November 1, 2019, 6pm
Lubbock, TX 79410
USA
Join Roundhouse Platform at Texas Tech University College of Architecture for Public Programming: City Similes, an experimental screening series with images of architecture from the public domain—some re-presented, some reprogrammed. The series hosts a double feature on November 1 with Phoebe Webster, Jack Stewart-Castner, Martin Hitch and Neal Lucas Hitch.
Philadelphia Is Layered Like A Collage
Visuals sourced, sampled, and remixed by Phoebe Webster & Jack Stewart-Castner with Roundhouse Platform, accompanied by a soundtrack modified from Philadelphia Housing Association’s 1941 documentary A Place To Live.
A densely layered chronicle of the city gridded, then infinitely interrupted, Philadelphia Is Layered Like A Collage explores the boundless sources of repetition and difference in the City of Brotherly Love. The dynamism of the city is traced across layers, from the base layer of historical survey maps, planning commission grids, and housing association photo-catalogs, to virtual walkthroughs of domestic interiors via real estate databases and screen captures in Google Streetview. Manifesting in an immersive and interactive installation, the event represents layers of the city superimposed on an array of screens while cycling through multiple formats—projected in maps, photos, and videos.

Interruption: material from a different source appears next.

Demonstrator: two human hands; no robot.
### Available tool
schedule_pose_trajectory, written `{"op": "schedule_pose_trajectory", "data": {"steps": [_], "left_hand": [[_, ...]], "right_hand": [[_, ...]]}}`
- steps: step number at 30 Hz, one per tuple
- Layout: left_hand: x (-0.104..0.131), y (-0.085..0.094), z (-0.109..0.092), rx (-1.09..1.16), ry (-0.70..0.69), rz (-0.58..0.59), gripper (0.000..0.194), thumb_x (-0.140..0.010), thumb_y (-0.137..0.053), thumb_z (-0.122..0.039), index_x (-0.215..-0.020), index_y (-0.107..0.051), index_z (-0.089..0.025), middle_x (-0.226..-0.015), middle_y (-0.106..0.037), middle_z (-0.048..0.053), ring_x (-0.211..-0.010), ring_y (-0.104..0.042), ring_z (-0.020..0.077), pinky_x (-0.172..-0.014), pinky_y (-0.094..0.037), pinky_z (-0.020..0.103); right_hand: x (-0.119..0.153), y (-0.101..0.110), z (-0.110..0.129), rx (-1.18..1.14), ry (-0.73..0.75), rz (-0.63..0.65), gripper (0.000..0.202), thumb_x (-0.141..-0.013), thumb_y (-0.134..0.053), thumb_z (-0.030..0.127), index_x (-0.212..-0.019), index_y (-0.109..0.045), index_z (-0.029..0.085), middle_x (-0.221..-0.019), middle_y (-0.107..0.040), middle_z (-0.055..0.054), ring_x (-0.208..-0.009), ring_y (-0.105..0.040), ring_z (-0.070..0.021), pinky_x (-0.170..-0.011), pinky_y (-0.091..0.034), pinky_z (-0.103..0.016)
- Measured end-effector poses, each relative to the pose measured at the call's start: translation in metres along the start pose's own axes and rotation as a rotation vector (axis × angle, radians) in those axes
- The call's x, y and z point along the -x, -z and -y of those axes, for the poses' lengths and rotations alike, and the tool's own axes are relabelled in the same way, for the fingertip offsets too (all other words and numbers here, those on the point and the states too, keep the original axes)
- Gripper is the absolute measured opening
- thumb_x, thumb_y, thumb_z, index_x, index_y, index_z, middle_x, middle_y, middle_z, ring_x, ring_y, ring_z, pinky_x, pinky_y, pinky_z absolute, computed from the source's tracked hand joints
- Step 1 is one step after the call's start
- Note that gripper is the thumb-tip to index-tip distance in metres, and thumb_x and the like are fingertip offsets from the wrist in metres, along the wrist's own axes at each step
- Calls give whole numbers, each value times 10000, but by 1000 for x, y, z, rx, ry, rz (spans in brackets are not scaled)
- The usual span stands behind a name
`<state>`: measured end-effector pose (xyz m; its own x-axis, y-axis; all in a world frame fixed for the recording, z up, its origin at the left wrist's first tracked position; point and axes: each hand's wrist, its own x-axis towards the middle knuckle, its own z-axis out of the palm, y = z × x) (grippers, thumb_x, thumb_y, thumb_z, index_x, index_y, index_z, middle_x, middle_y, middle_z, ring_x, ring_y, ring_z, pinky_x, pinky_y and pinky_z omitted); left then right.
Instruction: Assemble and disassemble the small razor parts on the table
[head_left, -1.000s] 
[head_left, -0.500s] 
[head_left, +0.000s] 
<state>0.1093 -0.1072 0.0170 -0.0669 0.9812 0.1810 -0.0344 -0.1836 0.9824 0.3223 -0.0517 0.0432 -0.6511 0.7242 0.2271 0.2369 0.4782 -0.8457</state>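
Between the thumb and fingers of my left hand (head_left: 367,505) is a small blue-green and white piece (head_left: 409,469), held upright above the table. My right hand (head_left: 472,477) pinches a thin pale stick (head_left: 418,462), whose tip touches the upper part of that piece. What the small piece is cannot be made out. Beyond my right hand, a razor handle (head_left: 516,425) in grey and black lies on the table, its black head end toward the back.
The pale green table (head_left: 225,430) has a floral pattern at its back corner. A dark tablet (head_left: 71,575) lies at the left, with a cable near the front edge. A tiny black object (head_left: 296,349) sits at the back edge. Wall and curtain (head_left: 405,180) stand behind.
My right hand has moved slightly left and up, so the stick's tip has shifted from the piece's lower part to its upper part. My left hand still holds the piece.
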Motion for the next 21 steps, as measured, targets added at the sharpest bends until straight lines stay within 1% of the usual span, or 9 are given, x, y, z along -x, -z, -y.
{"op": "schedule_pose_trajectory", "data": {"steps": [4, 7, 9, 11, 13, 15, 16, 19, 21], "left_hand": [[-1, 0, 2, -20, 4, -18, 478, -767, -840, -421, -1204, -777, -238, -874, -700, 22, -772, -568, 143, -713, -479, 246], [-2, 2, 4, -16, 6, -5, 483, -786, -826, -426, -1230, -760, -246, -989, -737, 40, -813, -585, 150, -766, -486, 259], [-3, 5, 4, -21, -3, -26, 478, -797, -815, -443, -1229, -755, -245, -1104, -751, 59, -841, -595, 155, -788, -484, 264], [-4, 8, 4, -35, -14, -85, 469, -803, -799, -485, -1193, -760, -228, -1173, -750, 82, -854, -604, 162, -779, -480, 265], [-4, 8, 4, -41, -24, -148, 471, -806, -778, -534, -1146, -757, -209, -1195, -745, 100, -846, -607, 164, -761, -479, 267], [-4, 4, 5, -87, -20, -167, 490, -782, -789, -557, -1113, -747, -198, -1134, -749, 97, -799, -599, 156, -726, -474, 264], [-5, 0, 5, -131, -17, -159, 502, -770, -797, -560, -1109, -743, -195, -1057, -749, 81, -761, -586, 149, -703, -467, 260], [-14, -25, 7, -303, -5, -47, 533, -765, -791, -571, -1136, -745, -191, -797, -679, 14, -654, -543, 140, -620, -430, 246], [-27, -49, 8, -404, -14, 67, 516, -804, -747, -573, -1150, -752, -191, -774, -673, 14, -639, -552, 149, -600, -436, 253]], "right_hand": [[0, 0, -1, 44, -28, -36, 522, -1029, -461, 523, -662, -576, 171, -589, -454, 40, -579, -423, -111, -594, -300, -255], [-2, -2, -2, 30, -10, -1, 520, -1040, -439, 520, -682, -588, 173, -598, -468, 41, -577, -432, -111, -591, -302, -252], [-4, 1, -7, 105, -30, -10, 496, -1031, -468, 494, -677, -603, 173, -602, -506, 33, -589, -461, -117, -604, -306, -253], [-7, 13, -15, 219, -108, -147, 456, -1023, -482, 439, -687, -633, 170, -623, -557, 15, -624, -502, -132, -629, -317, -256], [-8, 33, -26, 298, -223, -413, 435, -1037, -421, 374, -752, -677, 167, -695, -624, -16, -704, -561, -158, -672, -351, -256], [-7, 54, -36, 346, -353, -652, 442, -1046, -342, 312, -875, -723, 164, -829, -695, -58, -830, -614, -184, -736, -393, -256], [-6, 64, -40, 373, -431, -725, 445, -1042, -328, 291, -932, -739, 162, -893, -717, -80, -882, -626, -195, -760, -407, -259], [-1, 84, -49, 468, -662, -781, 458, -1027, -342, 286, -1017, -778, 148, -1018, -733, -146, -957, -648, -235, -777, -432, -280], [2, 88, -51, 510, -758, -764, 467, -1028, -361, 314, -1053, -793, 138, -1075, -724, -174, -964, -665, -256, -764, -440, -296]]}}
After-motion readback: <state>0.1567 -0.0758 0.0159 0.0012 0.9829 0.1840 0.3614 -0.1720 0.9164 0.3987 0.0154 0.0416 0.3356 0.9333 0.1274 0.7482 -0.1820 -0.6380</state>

The Southland Isn’t Somewhere, But Everywhere; Scaleless Like Suburbia Everywhere Else
Performance, production, and pigmentation by founders of I/Thee Martin Hitch & Neal Lucas Hitch, alongside visuals remixed by Roundhouse Platform. Text from “Introduction à une critique de la géographie urbaine,” “Project d’embelissement rationel de la ville de Paris,” and “Positions Situationistes sur la circulation.”

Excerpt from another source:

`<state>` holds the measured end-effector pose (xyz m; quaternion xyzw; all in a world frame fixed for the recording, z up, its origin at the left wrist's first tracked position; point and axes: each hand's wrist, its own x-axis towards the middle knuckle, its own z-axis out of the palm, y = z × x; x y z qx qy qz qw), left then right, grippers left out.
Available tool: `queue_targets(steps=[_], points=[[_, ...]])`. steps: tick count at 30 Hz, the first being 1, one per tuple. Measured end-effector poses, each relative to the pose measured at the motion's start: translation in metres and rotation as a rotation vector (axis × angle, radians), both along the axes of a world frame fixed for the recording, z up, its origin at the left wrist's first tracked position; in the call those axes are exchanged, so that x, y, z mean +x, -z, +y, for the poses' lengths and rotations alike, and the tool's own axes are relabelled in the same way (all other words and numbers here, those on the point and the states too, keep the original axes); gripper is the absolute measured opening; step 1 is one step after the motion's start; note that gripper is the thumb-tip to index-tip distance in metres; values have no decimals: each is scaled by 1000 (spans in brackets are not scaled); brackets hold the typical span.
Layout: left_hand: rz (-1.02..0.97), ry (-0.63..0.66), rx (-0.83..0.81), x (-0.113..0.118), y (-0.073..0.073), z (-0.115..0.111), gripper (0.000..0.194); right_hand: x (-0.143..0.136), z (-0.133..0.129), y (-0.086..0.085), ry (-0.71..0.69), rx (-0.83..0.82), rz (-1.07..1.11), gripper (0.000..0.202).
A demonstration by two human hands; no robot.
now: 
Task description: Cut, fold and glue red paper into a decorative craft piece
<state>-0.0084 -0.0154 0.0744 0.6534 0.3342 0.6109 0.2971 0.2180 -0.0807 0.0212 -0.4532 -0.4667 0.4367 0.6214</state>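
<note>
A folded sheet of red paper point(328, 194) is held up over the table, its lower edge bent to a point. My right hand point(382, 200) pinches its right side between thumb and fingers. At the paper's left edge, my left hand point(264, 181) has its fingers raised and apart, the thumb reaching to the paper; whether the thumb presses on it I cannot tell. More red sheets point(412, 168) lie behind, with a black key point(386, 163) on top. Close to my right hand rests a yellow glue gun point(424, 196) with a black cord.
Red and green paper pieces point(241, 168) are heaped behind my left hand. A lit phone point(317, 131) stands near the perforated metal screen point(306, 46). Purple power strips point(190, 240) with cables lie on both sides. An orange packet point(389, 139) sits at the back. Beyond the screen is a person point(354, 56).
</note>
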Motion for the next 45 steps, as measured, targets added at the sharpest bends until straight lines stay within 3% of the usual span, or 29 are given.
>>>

Taking the form of a performance in projection and pigmentation, The Southland Isn’t Somewhere, But Everywhere; Scaleless Like Suburbia Everywhere Else uses contemporary methods for imaging historical maps to explore sprawl in the municipalities surrounding Los Angeles across and beyond scale. The performance explores the scale of the somewhere city in destinations like Downtown and Santa Monica and scale of the everywhere city in the suburbia stretching from Alhambra to Watts by remapping pieces of urban fabric. With parallel repetition in lines of code and lines on maps, a collection of Sanborn maps of the Southland are sampled, scanned and projected by a robot while buildings, streets, sidewalks, and “specials” symbols are traced, pasted, or corrected on screens, then printed live. Accompanied by a mélange of textual fragments, rendered to speech, from the Situationist International’s manifesto and Guy Debord’s essays.
Details
Who: Phoebe Webster, Jack Stewart-Castner, I/Thee, Roundhouse Platform
When: November 1, 6–8pm
Where: TTU COA, Lubbock, TX 79410
Tickets: Free, open to all
For more details, please join the mailing list or visit the website.
About Public Programming
Public Programming is dedicated to supporting work in the creative commons by contemporary architects and artists. The series aims to investigate changes in the commons of the urban and cultural sphere and facilitate public engagement with works of critical and creative archival research. The screenings in the 2019 season respond to a shared theme: City Similes.
About Roundhouse
Roundhouse is a curatorial platform investigating urban change. It aims to facilitate public engagement with site-specific histories through site exploration, archival research, publication and exhibition making. Curation is a project of Noémie Despland-Lichtert and Brendan Shea.
About TTU COA
Texas Tech College of Architecture aspires to advance the knowledge, discipline, and practice of architecture through innovation, creative teaching, research, regional and global engagement, and scholarship.